* **What the exercise asks**:
Transcribe the listing below in full, exactly, with no images.

* **Raw data**:
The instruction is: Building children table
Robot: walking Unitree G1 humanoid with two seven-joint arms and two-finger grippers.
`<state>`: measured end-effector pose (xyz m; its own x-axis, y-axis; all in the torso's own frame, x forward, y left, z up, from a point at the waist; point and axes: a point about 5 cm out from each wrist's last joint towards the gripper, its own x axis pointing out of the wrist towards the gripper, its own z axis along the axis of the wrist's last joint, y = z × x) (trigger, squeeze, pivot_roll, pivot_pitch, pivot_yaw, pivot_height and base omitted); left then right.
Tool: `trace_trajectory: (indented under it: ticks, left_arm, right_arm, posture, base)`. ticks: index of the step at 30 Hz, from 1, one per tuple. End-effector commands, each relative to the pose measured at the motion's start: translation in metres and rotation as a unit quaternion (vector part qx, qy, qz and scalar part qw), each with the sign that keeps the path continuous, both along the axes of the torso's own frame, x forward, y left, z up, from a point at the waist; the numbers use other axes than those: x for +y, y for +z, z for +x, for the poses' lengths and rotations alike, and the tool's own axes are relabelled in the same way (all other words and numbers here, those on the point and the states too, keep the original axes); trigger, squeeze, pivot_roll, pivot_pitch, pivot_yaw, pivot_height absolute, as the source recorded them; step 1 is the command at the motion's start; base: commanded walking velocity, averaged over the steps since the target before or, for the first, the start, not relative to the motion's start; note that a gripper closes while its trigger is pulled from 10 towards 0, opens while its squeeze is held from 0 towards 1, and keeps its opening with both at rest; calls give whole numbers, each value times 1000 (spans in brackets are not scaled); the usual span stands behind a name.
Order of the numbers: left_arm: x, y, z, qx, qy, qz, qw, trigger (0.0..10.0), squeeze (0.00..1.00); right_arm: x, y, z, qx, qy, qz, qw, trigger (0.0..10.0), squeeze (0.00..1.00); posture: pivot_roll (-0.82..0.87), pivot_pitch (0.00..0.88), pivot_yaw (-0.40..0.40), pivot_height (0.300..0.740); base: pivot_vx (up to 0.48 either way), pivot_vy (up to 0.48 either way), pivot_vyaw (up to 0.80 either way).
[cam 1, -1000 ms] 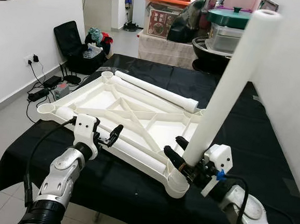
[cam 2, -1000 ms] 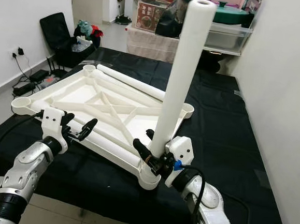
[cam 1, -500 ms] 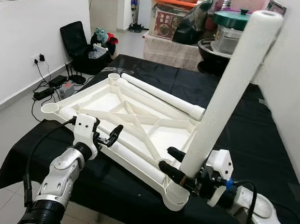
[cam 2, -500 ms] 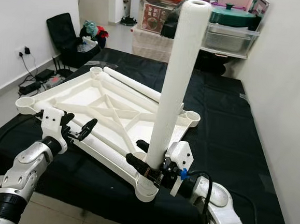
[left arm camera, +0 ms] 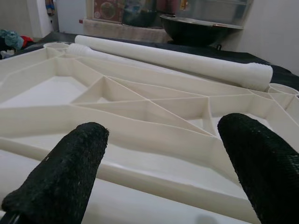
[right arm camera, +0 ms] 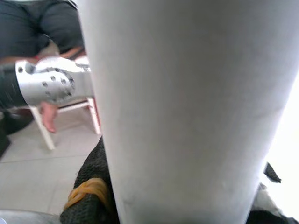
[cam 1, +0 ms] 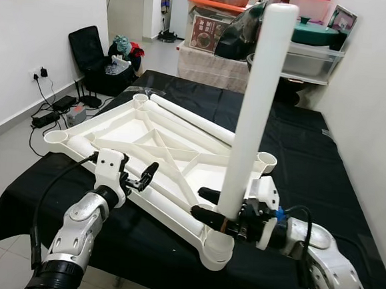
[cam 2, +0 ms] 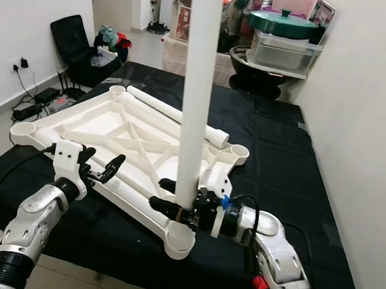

* **The completed task**:
The instruction is: Building children table
Robot: walking Unitree G1 humanoid with two seven-joint arms and two-finger grippers.
`<state>`: measured end-effector pose (xyz m; its own x-axis, y-axis; all in the torso's own frame, x forward, y left, z up, from a point at the waist; point and axes: a point about 5 cm out from each wrist's last joint towards the gripper, its own x axis pointing out of the wrist towards the gripper, its own z axis along the axis of the wrist's last joint, y = z × x) (trigger, squeeze, pivot_roll, pivot_pitch, pivot_yaw, pivot_height and base omitted); left then right.
Tool: `trace_trajectory: (indented under it: ticks, left_arm, right_arm, posture, base)`. ticks: index of the step at 30 Hz, from 1, one per tuple. End-effector commands, each relative to the pose measured at the motion's start: translation in metres and rotation as a unit quaternion (vector part qx, qy, qz and scalar part qw), each with the sign that keeps the path continuous, both along the axes of the torso's own frame, x forward, y left, z up, from a point at the waist; the numbers use other axes than those: x for +y, y for +z, z for +x, for the poses' lengths and rotations alike, and the tool's own axes are relabelled in the same way (all other words and numbers here, those on the point and the states too, keep the original axes); trigger, squeeze, pivot_roll, pivot_pitch, pivot_yaw, pivot_height absolute, as the source recorded them; step 1 is the command at the motion's start; base: commanded walking velocity, averaged over the steps since the target before or, for the first, the start, not relative to the motion's start; note that a gripper closes while its trigger is pulled from 10 towards 0, opens while its squeeze is held from 0 towards 1, and keeps its opening with both at rest; calls give whole numbers, each value times 1000 (spans in brackets are not scaled); the usual span stands behind a name.
Order of the numbers: left_arm: x, y, z, qx, qy, qz, qw, trigger (0.0..10.0), squeeze (0.00..1.00); right_arm: x, y, z, qx, qy, qz, qw, trigger (0.0..10.0), squeeze (0.00..1.00); posture: pivot_roll (-0.82..0.87), pivot_pitch (0.00..0.88), pivot_yaw (-0.40..0.40), pivot_height (0.300..0.740); base: pivot_vx (up to 0.48 either way), pivot_vy (up to 0.48 either way), pivot_vyaw (up to 0.80 either way).
[cam 1, -1000 ms] 
[cam 2, -1000 ms] 
[cam 1, -500 ms] 
[cam 2, -500 ms] 
[left arm camera, +0 ms] 
[right arm camera, +0 ms] 
[cam 1, +0 ms] 
[cam 2, +0 ms] 

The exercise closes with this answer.